In fact, by hunting many of these animal and bird species, you can end up helping the environment and native game species by removing animals that are competing with or destroying the ecosystem. This allows you to double dip as not only can you scratch that summer hunting itch and prepare for the upcoming season, but you can also help ensure that all of your future hunting gets better in the long run.
No matter what other game you’re planning on hunting during the fall, there is probably a varmint of some sort that can help you sharpen your skills. Planning on making 400+ yard shots on elk or antelope? Try making 150-yard headshots on prairie dogs or woodchucks, and I guarantee that those long shots on big game will become easier. Need to sharpen you’re wing shooting? Try knocking down fast-flying pigeons or crows, and I bet you’ll be more than ready for the duck blind come fall.
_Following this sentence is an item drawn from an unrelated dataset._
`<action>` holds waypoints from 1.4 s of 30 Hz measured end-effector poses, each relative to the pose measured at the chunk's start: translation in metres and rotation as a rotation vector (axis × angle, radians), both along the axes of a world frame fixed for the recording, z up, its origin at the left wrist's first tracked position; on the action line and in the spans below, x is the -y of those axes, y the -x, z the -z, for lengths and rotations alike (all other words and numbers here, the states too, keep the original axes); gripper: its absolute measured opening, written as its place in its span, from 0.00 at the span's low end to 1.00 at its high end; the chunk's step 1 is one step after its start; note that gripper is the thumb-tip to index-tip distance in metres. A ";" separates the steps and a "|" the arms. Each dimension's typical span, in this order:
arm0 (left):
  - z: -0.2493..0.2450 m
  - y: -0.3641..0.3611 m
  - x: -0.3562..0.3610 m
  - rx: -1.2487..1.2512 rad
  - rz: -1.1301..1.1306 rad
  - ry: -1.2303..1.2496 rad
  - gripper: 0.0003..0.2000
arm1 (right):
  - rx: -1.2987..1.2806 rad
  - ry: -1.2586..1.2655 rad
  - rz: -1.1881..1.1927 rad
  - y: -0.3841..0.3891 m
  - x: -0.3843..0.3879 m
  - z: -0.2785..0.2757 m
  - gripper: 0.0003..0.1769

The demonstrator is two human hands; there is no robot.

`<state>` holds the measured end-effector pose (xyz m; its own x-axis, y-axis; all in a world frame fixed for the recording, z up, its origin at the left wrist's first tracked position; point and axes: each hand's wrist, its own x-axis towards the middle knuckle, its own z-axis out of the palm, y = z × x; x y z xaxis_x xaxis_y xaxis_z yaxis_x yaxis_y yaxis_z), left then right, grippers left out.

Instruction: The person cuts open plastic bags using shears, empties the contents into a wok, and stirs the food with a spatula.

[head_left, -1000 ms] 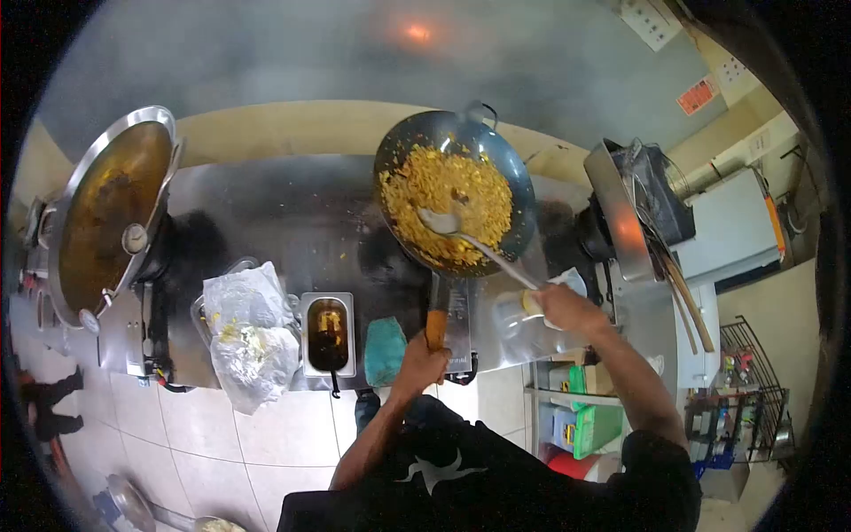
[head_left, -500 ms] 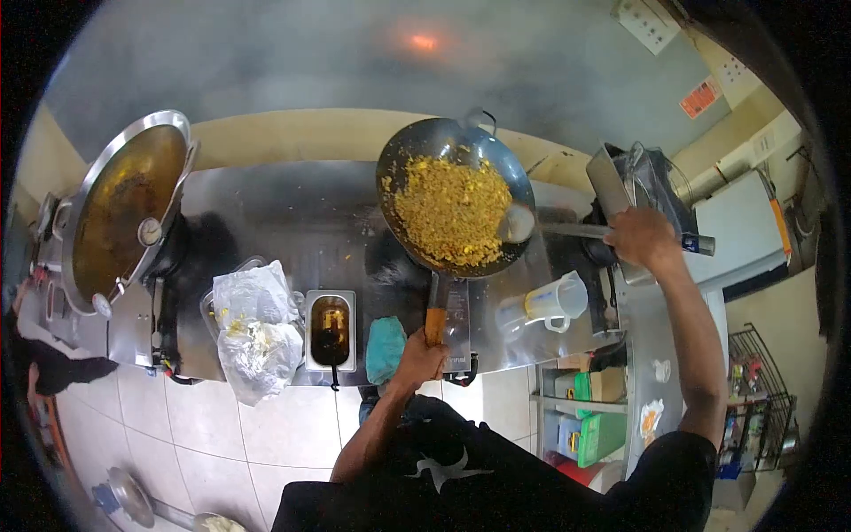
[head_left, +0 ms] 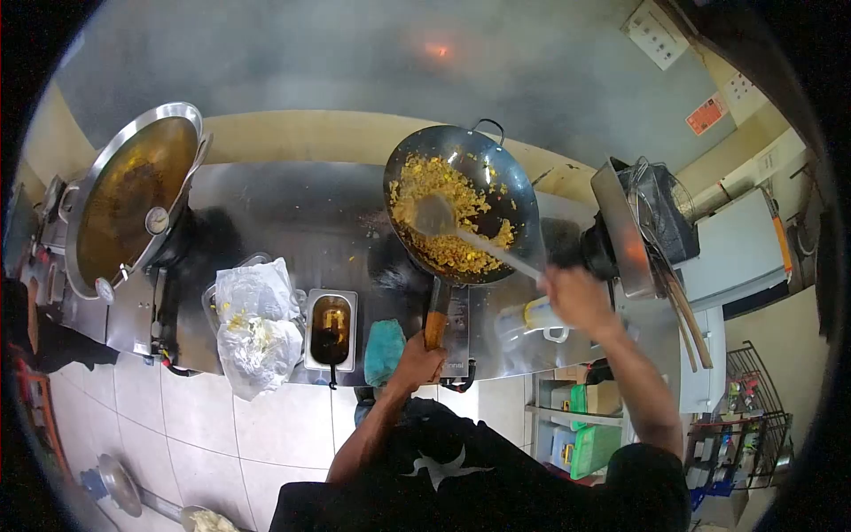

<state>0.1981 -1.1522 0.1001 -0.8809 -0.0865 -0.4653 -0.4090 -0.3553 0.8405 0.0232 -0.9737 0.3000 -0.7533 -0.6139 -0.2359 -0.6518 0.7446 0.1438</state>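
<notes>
My left hand point(head_left: 420, 362) is wrapped round the wooden handle of a dark wok point(head_left: 525, 199). Inside lies yellow-brown fried rice point(head_left: 448, 182), heaped toward the left and bottom, with bare metal showing at the right. My right hand point(head_left: 578, 300), a little blurred, grips the long handle of a metal wok ladle point(head_left: 434, 215). The ladle's bowl rests among the rice left of the wok's middle. Just below that hand stands a clear measuring jug point(head_left: 523, 324), partly hidden by it. A teal cloth point(head_left: 385, 351) lies beside my left hand.
At the left sits a large pan of oil point(head_left: 133, 199) with a dial thermometer point(head_left: 157, 220). Crumpled foil point(head_left: 257, 341) and a metal container of dark sauce point(head_left: 331, 328) lie on the steel counter point(head_left: 292, 204). Metal pans and strainers point(head_left: 651, 213) stand at the right.
My right hand has swung left and down, carrying the ladle's bowl from the wok's right edge into the rice. The rice has shifted leftward. My left hand stays on the handle.
</notes>
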 end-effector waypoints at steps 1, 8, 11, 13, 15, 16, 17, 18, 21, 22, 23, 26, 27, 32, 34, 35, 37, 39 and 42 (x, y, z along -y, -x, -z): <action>0.009 0.001 -0.002 0.008 0.006 -0.001 0.09 | 0.129 -0.010 -0.059 -0.006 -0.027 0.025 0.14; 0.005 -0.001 -0.008 0.053 -0.024 0.004 0.08 | 0.408 0.048 0.020 -0.004 -0.009 0.122 0.16; 0.006 0.003 -0.008 0.044 -0.026 -0.063 0.08 | 0.361 0.087 -0.026 -0.023 -0.024 0.116 0.14; 0.008 0.003 -0.009 0.043 -0.057 -0.087 0.09 | 0.276 -0.052 -0.018 -0.010 -0.031 0.115 0.14; 0.013 0.001 -0.008 0.042 -0.031 -0.122 0.10 | 0.195 -0.002 -0.052 0.015 -0.020 0.152 0.16; 0.015 0.001 -0.010 0.038 -0.026 -0.144 0.11 | 0.273 0.085 0.064 0.025 -0.004 0.174 0.18; 0.011 0.003 -0.013 0.044 -0.039 -0.128 0.11 | 0.338 0.031 0.077 0.022 -0.001 0.154 0.19; 0.006 0.002 -0.012 0.053 -0.052 -0.100 0.11 | 0.404 -0.012 0.088 0.012 0.000 0.131 0.20; 0.009 0.006 -0.006 0.015 -0.082 -0.086 0.09 | 0.249 0.260 -0.013 0.039 -0.044 0.177 0.24; 0.008 0.006 -0.007 0.010 -0.090 -0.082 0.09 | 0.282 0.173 0.115 0.066 -0.035 0.182 0.25; 0.007 0.002 -0.013 0.012 -0.090 -0.083 0.09 | 0.319 0.079 0.252 0.082 -0.033 0.182 0.26; 0.013 0.002 -0.014 -0.004 -0.071 -0.128 0.08 | 0.138 0.003 0.200 0.087 0.017 0.059 0.25; 0.012 0.002 -0.012 -0.008 -0.077 -0.131 0.08 | 0.056 0.004 0.133 0.081 0.021 0.012 0.25; 0.015 0.002 -0.011 0.018 -0.045 -0.129 0.09 | -0.032 -0.474 0.051 0.051 0.012 -0.096 0.20; 0.010 0.002 -0.011 0.000 -0.083 -0.133 0.10 | -0.011 -0.596 0.063 0.054 0.006 -0.099 0.19; 0.010 0.003 -0.010 -0.002 -0.074 -0.130 0.10 | -0.023 -0.492 0.007 0.065 0.002 -0.080 0.19; 0.012 0.003 -0.010 -0.003 -0.044 -0.125 0.10 | -0.039 -0.285 -0.095 0.092 -0.009 -0.024 0.18; 0.013 0.004 -0.008 0.015 -0.024 -0.123 0.11 | -0.207 -0.187 0.031 0.065 0.022 -0.015 0.18; 0.013 0.001 -0.006 0.011 -0.001 -0.058 0.12 | -0.260 -0.093 0.122 0.037 0.033 0.014 0.18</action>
<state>0.1970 -1.1466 0.0866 -0.8754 -0.0605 -0.4796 -0.4180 -0.4036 0.8139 -0.0139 -1.0072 0.2857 -0.8626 -0.5002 -0.0761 -0.4908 0.7909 0.3654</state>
Of course, the other bonus of varmint hunting is that it gives you an opportunity to load up on some overlooked and often extremely delicious game meat. Animals like wild hogs, nutria, and iguanas are particularly tasty. They can make a fantastic and exotic addition to any game supper or family meal during a time when your freezer may otherwise be empty.
Set Up a Shooting Course
Everyone knows that practice makes perfect. Long before hunting season opens, most of us will spend endless hours zeroing our rifles, shooting trap, and flinging arrows at targets so that we’ll be comfortable and ready when the big moment finally arrives. Yet if you really want to up your shooting game and make sure you’re truly perfect when you practice, you should go live.
Whether it’s a 3-D archery target you move around your tree stand, or a skeet shooting course where you walk through and shoot clays flying in unexpectedly and at different angles, nothing better preps you for the real thing like making your practice as real as possible.
As a Western hunter, one of my personal favorite things to do is to make life-size cardboard cutouts of deer and even elk, which I can set up on a hillside and then shoot at different ranges and angles. This type of practice helps me zero my rifle and also helps me orient myself to different scenarios and sight pictures I may encounter during the hunting season. Plus, when it comes down to it, it’s a hell of a lot of fun.
Live-action shooting is just a fantastic way to get your boots on the ground and a weapon in your hand during a time of year when your hunting skills may be lacking. It allows you to turn on that switch in your brain which hones and prepares you for hunting season in a way that shooting at paper or foam targets on a gun or archery range just can’t replicate. When you do it enough, live-action shooting practice will make that moment when a trophy buck, bull, bear, etc., finally walks into your sights seem easy, because you’ll have done it many times before.
Get Your Fix
There are a lot of things we become addicted to in this world, most of which are bad for our health. From alcohol and tobacco to video games and mindless phone scrolling, there are just certain habits and addictions that we are constantly trying to limit or even break. Hunting should never be one of them.
In fact, when the off season comes and we find ourselves in the doldrums of hunting withdrawal, we should do everything in our power to satisfy our cravings for wild places and wild game and just indulge ourselves. In the end, our time to go out and hunt is limited by both the season and the fact that none of us will live forever. So, like the true junkies that we are, we should go out and get our fix whenever and however we can.